The impacts of those changes are still unclear. MBTA officials have not disclosed any information about the savings from the service cuts nearly two months after the board approved them.

“If the authority is making cuts to save money, but it does not know how much it will save, what is the rationale for making cuts?” Caitlin Allen-Connelly, project director for the business coalition A Better City, told the T board. “The MBTA has money to deliver full service now, and it should restore service as soon as possible.”

Gov.

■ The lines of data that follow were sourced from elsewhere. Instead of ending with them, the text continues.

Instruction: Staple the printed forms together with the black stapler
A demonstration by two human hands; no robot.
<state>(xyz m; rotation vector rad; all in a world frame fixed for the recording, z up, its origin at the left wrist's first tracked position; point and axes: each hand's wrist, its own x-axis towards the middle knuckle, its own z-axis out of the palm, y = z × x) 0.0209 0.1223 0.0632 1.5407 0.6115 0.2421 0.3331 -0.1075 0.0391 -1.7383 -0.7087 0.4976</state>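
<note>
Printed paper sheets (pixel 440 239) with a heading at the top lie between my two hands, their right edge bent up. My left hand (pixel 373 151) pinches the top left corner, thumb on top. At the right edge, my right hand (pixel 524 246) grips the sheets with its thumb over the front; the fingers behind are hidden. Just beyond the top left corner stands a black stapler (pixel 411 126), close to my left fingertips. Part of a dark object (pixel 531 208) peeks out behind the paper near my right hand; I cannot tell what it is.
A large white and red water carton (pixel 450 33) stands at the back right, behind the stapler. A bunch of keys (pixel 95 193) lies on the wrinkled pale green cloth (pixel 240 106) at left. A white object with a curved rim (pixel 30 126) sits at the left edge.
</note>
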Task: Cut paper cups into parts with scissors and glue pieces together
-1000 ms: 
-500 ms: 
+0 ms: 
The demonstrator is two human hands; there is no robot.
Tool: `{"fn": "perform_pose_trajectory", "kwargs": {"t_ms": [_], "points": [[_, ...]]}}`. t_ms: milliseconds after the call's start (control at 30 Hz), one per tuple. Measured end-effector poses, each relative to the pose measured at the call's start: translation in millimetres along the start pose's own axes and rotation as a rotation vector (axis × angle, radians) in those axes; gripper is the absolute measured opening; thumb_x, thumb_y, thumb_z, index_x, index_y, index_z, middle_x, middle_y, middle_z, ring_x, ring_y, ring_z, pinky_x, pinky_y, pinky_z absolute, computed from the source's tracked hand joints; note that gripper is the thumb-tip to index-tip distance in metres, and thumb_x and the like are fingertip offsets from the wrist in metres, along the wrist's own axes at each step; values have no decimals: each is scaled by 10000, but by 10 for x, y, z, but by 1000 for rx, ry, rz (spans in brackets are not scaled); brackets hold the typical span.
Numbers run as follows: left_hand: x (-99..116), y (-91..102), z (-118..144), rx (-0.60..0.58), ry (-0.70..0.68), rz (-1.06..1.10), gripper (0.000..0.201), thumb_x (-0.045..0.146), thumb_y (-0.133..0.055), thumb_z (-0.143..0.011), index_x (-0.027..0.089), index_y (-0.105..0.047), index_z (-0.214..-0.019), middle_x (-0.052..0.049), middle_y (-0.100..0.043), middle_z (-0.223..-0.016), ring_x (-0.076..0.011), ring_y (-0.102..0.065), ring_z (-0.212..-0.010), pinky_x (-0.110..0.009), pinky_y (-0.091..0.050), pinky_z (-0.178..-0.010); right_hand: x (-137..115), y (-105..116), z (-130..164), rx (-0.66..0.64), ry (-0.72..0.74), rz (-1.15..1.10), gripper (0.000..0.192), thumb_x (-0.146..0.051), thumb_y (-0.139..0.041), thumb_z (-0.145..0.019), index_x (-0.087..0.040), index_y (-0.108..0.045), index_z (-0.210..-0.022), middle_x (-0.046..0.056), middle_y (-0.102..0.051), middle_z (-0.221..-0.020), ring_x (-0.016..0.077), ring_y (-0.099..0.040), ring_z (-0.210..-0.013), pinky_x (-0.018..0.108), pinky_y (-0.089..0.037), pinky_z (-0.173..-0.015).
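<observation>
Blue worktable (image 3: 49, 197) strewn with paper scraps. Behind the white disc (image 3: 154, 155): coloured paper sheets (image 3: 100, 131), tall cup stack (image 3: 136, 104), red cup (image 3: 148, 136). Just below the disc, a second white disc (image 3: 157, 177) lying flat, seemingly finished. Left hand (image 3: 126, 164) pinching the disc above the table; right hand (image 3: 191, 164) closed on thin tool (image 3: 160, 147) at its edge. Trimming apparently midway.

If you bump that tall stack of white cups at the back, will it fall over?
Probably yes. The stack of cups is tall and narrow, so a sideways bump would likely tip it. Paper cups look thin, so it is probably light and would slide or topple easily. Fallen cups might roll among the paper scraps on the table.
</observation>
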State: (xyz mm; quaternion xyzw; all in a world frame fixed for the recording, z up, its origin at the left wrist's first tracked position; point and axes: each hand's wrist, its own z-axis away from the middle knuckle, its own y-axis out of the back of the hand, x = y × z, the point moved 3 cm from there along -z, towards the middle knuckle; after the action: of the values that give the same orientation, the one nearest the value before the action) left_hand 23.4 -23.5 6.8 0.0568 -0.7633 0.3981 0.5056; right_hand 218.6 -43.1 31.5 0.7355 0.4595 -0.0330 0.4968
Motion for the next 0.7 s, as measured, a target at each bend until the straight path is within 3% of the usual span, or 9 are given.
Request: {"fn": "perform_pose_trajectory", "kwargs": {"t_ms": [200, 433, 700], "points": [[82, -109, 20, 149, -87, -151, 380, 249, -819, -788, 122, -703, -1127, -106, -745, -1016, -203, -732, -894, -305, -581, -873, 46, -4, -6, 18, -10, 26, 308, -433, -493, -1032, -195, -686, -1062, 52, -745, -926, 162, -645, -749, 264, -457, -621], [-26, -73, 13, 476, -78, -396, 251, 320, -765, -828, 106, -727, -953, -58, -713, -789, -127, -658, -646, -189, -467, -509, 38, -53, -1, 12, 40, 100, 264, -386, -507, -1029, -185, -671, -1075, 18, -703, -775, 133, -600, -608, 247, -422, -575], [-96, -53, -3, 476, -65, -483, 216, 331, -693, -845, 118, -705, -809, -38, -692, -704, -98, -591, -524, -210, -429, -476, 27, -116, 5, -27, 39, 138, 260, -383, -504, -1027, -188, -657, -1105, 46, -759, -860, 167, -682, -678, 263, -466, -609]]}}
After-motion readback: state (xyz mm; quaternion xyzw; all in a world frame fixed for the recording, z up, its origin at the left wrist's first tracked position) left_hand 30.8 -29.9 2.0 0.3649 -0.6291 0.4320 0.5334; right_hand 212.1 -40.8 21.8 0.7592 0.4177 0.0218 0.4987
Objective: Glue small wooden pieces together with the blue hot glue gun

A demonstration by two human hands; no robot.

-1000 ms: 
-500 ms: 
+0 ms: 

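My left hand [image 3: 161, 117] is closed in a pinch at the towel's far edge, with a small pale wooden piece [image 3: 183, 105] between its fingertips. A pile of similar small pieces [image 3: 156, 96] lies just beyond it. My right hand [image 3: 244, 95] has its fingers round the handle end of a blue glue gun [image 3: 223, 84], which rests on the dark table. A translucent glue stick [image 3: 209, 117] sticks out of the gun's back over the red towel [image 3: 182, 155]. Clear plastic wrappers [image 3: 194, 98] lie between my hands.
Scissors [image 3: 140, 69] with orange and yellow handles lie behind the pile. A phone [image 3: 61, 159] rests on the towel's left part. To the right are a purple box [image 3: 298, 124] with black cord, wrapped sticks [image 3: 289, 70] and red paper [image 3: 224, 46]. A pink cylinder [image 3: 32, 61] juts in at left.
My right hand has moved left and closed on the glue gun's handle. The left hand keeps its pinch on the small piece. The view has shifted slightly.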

Charlie Baker supports trimming service in the short term, arguing that it is “bad public policy” for the T to run buses, trains and ferries on a pre-pandemic schedule when ridership has dropped to a fraction of previous levels.

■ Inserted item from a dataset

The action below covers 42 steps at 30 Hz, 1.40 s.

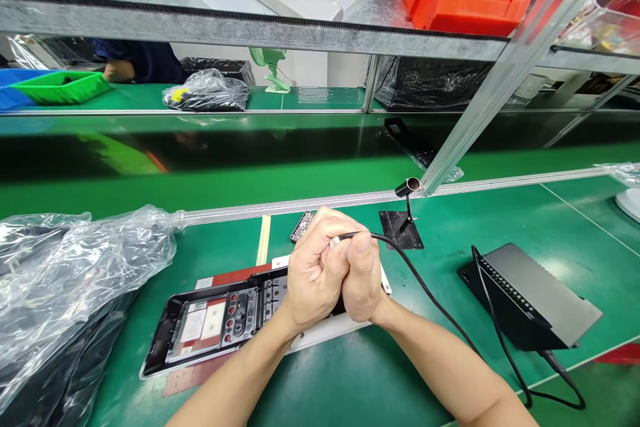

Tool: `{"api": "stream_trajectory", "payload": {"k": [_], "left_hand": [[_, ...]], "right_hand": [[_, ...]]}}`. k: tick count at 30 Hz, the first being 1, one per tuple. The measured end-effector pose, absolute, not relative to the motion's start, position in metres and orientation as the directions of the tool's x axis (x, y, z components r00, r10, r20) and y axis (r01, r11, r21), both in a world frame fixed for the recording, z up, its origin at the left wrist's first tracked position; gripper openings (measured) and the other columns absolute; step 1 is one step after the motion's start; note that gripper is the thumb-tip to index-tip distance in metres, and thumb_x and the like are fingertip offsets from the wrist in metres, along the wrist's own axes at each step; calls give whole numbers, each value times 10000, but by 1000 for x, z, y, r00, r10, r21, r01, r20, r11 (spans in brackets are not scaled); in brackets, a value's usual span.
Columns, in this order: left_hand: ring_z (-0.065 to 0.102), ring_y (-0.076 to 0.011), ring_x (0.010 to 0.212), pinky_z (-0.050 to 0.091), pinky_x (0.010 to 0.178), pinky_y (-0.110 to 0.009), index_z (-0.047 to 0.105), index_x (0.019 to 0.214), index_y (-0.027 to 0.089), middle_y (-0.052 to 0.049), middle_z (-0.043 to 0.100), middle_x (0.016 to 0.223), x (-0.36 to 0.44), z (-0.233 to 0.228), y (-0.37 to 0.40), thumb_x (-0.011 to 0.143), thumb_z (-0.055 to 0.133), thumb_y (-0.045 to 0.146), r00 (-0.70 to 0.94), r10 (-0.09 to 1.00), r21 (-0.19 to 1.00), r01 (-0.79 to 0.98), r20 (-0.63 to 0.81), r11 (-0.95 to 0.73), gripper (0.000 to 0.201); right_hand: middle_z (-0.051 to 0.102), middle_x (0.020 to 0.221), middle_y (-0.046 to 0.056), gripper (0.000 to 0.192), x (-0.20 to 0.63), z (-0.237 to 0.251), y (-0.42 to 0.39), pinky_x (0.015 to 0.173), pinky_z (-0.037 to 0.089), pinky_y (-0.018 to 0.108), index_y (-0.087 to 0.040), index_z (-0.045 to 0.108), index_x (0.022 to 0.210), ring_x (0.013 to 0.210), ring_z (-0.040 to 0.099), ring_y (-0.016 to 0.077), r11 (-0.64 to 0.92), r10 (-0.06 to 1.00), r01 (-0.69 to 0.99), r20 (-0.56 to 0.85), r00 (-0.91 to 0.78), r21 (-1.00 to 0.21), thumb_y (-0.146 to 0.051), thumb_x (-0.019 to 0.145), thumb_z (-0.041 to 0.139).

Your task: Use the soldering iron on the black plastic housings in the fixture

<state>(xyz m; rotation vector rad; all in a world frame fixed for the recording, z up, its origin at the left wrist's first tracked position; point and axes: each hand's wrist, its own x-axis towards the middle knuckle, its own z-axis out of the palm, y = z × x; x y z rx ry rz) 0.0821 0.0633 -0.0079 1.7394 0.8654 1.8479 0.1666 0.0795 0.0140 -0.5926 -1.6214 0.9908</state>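
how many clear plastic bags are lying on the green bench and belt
3 that show clearly: a big crumpled bag at the near left, one over dark parts on the far side, one at the right edge. More may be hidden behind the shelf.

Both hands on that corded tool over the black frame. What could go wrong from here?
1. The left hand and right hand hide the tool tip, so it could slip off target on the black frame unseen.
2. The black cable trails right toward the black box; a tug might drag it or pull the tool sideways.
3. The plastic bag lies close to the frame and could catch its edge.
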Motion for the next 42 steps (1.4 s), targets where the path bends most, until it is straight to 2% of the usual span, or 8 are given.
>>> {"api": "stream_trajectory", "payload": {"k": [9,23,37,42], "left_hand": [[619,-211,897,528,790,-375,679,1021,207,-70,662,948,82,-7,63,1020,524,379,-102,693,701,111,713,-705,232],[641,-223,921,551,812,-397,664,1002,210,-71,667,953,82,-9,63,1016,529,370,-113,703,712,95,702,-696,209],[642,-217,909,549,799,-387,671,1001,205,-70,668,951,83,-10,63,1016,527,368,-126,695,706,86,708,-703,217],[637,-215,913,542,806,-389,676,1014,207,-70,671,959,82,-10,62,1016,533,364,-115,695,704,83,710,-705,212]], "right_hand": [[431,632,37,613,167,14,78,589,448,370,-240,404,601,667,482,202,511,804,-121,523,-283,-851,-699,965,226],[401,625,29,606,166,13,79,573,441,364,-250,347,601,662,458,198,501,812,-100,507,-289,-860,-728,949,216],[443,628,38,593,167,12,77,602,463,378,-242,399,591,661,483,204,503,811,-111,512,-284,-857,-672,970,249],[412,597,31,606,167,12,78,586,452,370,-243,394,588,650,479,203,512,804,-112,521,-285,-852,-691,963,234]]}}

MBTA Chief Financial Officer Mary Ann O’Hara said Monday that the more than $600 million the T received through the CARES Act is a key reason why the agency was able to produce a balanced annual budget.

O’Hara indicated that without the CARES Act funding, the T would likely be reporting large monthly deficits rather than exceeding its targets.

Monica Tibbits-Nutt, vice chair of the MBTA Fiscal and Management Control Board, urged the agency’s staff to compile a clear account of COVID aid and other reallocated federal funding to help outline its footing in the service plan, which officials dubbed “Forging Ahead.”

“It’s going to be really important for us to be very clear with Forging Ahead and very clear where these funds are going and very clear if we’re making service adjustments, here’s why,” Tibbits-Nutt said. “The last thing we want is customers to think that we’re just holding back this money and cutting their service and treating that as a budgeting exercise as opposed to a response to service.”

Several virtual attendees at Monday’s meeting cited an NBC Boston report that T executives collectively received $162,000 in bonuses last year amid the pandemic’s upheaval.

“It’s incredibly disturbing to see that executives have still been receiving bonuses while our essential workers are left out in the cold, waiting for buses and trains that no longer show up like they used to,” said Julia Wallerce, Boston program manager for the Institute for Transportation and Development Policy. “It’s time to use those federal relief funds, secured through the hard efforts of our members of Congress, to do just that: to provide relief by restoring and maintaining the critical transit service that our front-line workers and transit-dependent residents rely on to survive.”

Aiello also used Monday’s meeting to criticize a Boston Globe editorial that urged the Baker administration to pursue a more aggressive and transformative transportation policy agenda.

The editorial – on which the Baker administration declined to comment, according to editorial board member Joan Vennochi – questions whether Baker will “move beyond the small-bore thinking of the past six years” following the departure of former Transportation Secretary Stephanie Pollack. It flagged several actions Baker took, such as vetoing a hike on ride-hailing fees and creation of a congestion pricing commission, as issues alongside the T’s service cuts.

Aiello, a Baker appointee, said he felt the commentary was “a bit unfortunately uninformed.”

The FMCB, he said, has saved more than $700 million in operational costs since it was convened in 2015, plus another $700 million by reformatting the Green Line Extension project. He also praised the agency’s work to pursue long-term transformations to its bus and commuter rail networks and the $1.7 billion it spent on capital projects in 2020.

“The governor doesn’t need me to speak up for him, but I think this was inherently unfair,” Aiello said, referencing an upcoming discussion on a five-year capital plan. “There are very big, important transformation projects underway. People may be dissatisfied with the pace at which we do this, and I get that, but there is a lot on the plate of the staff at the T. They work like the dickens, and they need to be defended.”